**PROBLEM DESCRIPTION:**
Up to and including the line containing "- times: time", retype each line of the listing below exactly, beginning with the first.

**DATA PROVIDED:**
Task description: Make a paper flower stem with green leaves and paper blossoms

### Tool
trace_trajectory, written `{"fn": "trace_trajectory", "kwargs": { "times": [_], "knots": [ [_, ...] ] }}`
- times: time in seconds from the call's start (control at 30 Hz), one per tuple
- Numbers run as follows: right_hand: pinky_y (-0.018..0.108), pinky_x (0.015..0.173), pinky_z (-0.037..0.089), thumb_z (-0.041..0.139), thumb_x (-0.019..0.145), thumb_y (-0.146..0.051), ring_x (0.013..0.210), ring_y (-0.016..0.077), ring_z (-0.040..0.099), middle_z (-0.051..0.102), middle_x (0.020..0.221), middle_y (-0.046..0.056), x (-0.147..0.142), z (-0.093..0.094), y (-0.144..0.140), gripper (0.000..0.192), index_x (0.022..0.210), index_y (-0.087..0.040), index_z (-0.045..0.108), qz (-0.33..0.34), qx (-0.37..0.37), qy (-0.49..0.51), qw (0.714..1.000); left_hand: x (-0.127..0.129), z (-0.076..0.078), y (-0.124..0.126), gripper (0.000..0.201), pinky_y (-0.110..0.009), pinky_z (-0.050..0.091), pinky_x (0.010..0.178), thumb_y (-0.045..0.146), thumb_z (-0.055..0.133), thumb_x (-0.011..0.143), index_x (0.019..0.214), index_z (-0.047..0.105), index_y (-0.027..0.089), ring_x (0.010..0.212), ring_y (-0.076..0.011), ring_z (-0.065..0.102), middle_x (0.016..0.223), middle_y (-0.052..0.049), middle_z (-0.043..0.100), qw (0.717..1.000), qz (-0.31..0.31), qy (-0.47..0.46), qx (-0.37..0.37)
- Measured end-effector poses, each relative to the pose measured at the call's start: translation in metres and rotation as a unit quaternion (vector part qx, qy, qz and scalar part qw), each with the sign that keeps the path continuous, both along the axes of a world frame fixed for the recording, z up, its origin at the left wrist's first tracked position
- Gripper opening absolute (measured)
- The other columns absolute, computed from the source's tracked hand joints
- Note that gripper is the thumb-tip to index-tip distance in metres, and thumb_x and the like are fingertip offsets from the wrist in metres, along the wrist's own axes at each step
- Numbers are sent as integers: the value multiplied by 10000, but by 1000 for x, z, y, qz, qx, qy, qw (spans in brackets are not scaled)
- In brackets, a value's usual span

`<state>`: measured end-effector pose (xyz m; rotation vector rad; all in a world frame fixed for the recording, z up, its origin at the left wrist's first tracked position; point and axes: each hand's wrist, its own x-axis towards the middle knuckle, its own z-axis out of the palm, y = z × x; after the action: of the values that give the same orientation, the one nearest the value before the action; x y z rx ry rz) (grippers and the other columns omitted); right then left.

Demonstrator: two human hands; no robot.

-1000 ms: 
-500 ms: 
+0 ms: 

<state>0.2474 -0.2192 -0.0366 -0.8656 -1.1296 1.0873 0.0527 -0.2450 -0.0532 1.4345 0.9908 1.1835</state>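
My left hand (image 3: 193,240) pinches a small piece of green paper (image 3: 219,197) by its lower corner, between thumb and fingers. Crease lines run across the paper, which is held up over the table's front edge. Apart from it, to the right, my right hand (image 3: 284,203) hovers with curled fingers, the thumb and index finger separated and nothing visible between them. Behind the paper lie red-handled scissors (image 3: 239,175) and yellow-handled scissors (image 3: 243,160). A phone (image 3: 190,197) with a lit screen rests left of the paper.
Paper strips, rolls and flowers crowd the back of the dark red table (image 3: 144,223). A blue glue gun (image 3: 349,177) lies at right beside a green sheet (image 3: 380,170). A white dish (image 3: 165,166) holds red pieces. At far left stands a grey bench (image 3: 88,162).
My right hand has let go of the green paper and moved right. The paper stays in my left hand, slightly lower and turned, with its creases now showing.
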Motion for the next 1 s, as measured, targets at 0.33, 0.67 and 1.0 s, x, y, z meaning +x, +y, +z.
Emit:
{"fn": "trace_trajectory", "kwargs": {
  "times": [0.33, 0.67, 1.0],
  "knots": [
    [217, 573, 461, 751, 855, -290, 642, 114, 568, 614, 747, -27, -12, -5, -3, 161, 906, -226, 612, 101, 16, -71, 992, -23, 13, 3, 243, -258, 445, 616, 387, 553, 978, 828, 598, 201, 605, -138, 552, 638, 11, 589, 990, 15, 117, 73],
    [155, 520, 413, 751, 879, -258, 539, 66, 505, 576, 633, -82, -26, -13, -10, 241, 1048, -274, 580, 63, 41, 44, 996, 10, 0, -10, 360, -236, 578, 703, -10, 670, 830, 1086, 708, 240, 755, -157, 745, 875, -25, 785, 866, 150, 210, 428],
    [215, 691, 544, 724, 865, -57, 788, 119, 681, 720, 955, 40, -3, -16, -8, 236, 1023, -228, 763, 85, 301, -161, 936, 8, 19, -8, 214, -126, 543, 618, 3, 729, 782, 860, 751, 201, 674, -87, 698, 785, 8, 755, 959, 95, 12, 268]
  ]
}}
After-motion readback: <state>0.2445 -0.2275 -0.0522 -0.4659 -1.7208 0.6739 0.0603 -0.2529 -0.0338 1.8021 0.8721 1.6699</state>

**EXPECTED ANSWER:**
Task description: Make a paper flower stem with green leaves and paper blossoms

### Tool
trace_trajectory, written `{"fn": "trace_trajectory", "kwargs": { "times": [_], "knots": [ [_, ...] ] }}`
- times: time in seconds from the call's start (control at 30 Hz), one per tuple

The output has been given in full.